I’m grateful for a really gray, dreary day. I’m grateful for a morning that features a fireplace and coffee. I’m grateful for seeing what can be. I’m grateful to see how hard I tried. I’m grateful for all of the things I had to learn. I’m grateful to be sober today.
Remember this?
Well, I guess we’re about to find out if absence does make the heart grow fonder. I’m sorry, I meant to announce our new schedule when I put out the Liner Notes on Sunday.
Except the transit of thoughts, ideas, tasks and what-not through my brain seems to be dramatically speeding up and too much gets left on the cutting room floor.1 Jane thoughtfully laid it out yesterday and we are trying to balance the schedule a bit.
First, I am super concerned about inundating all of you and feel like this gets to be a lot. That is amplified by this being in an e-mail newsletter format. I’m going to start experimenting with using more links in the email so that you can read things when you want and find things more easily. I also think that one of the weekend gratitude lists will be a digest of what we’ve written during the week so things are easier to find.
I’m not offended when someone unsubscribes and I try not to think about it too much, but I often do and wonder if we (I) did something wrong or could have done something a little bit better.2 I sincerely would like to know the answer to that question. Another thing that will improve the experience for everyone is using the Substack App. It’s super easy and this all looks so much better on the app than in your email inbox! Plus, it’s so much easier to read things when you want!
The other factor that has to be considered is that Jane and Tommy and I are doing this because it’s what keeps us sober. I want to make sure to always keep sight of that and if that means that these daily rambles continue indefinitely, well, then that’s what that is going to mean.3 Also, I do want to re-focus some of the rambling writing time into more disciplined writing time. I have a long list of things that I want to write about and sometimes the daily ramble comes at the expense of those things. But that's inside baseball.
Writing about relapses in the Liner Notes has me thinking a lot about all of mine. Like Daniel, so many of them came at such short intervals they almost can’t be called relapses. One of the things I finally recognized was how hard I worked at it; how much I wanted it. I have notebooks filled with me trying to find the way out and they are harrowing. There is so much pain and bewilderment.

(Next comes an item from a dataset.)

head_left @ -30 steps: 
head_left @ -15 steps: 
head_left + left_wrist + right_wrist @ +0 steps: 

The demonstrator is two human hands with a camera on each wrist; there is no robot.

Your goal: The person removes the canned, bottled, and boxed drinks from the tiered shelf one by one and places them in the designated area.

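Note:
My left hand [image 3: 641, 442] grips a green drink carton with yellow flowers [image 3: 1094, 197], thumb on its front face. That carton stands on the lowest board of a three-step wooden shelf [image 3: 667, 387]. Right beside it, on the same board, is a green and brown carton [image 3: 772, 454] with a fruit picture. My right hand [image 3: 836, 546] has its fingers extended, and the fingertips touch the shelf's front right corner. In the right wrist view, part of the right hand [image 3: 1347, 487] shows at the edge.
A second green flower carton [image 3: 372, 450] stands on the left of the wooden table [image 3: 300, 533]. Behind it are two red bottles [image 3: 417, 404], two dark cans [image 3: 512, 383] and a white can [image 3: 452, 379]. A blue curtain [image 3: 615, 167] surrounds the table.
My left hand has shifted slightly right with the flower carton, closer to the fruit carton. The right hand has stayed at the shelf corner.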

I was so aware of how badly I was hurting the people who loved me and I was aware of where I was taking myself and none of it was enough to stop me. I marvel at the passage in Bill’s Story where he’s told that the end is coming, there is nothing more to be done for him:
No words can tell of the loneliness and despair I found in that bitter morass of self-pity…I had met my match. I had been overwhelmed. Alcohol was my master...4 Trembling, I stepped from the hospital a broken man. Fear sobered me for a bit...
Big Book, p. 8
That’s the line: “Fear sobered me for a bit.” After the most grave diagnosis possible, Bill was able to stay sober “for a bit,” and soon enough, he was back at it. Bewildering, incomprehensible, demoralizing. I’ve been there and so has Daniel and so have a lot of people and it’s just impossible to understand or explain. The reason I started telling the story of A. the other day was not because I thought you would enjoy a story of doomed romance; It was to show that having all of my wishes granted was not enough. That’s how strong this disease is—nothing is ever enough.
What were the odds of someone like her stumbling into my life, recognizing what I was up against and be willing to do the whole thing with me? She only ever asked me one thing: You have to be honest with me. Of course, that’s the one thing I couldn’t do and, to be honest, it’s just the saddest, f****** thing when you think about it too much.
The point of telling the story about A. is to illustrate the point that even when everything I thought I had ever wanted was being presented on an elegant silver tray, it wasn’t enough to make me stop drinking. Not even close. That’s the mystery of relapse. Even with a semi-cleared head and all of the encouragement in the world and a stint at a fancy rehab in our back pocket, we end up back at Baltic Avenue again, for sure without the $200 in our pocket .
And then things changed and here I am. I am also at a loss to explain that. I will have to settle for digging out all of those stories and seeing if they make any sense, yield any clues. I do know it’s a mistake to focus too much on the failures because the real story is this: It’s October and later this month, I’ll have three years of sobriety.
Thanks for Letting Me Share
Is that a meat reference?
Please do not mistake this as a back-handed call for compliments.
I have decided my greatest “word enemy” is “that.” I use it way, way, way too much and that needs to change. Oh, shit.
This is very similar to Pedro Martinez saying “I tip my hat and call theYankees my daddies.”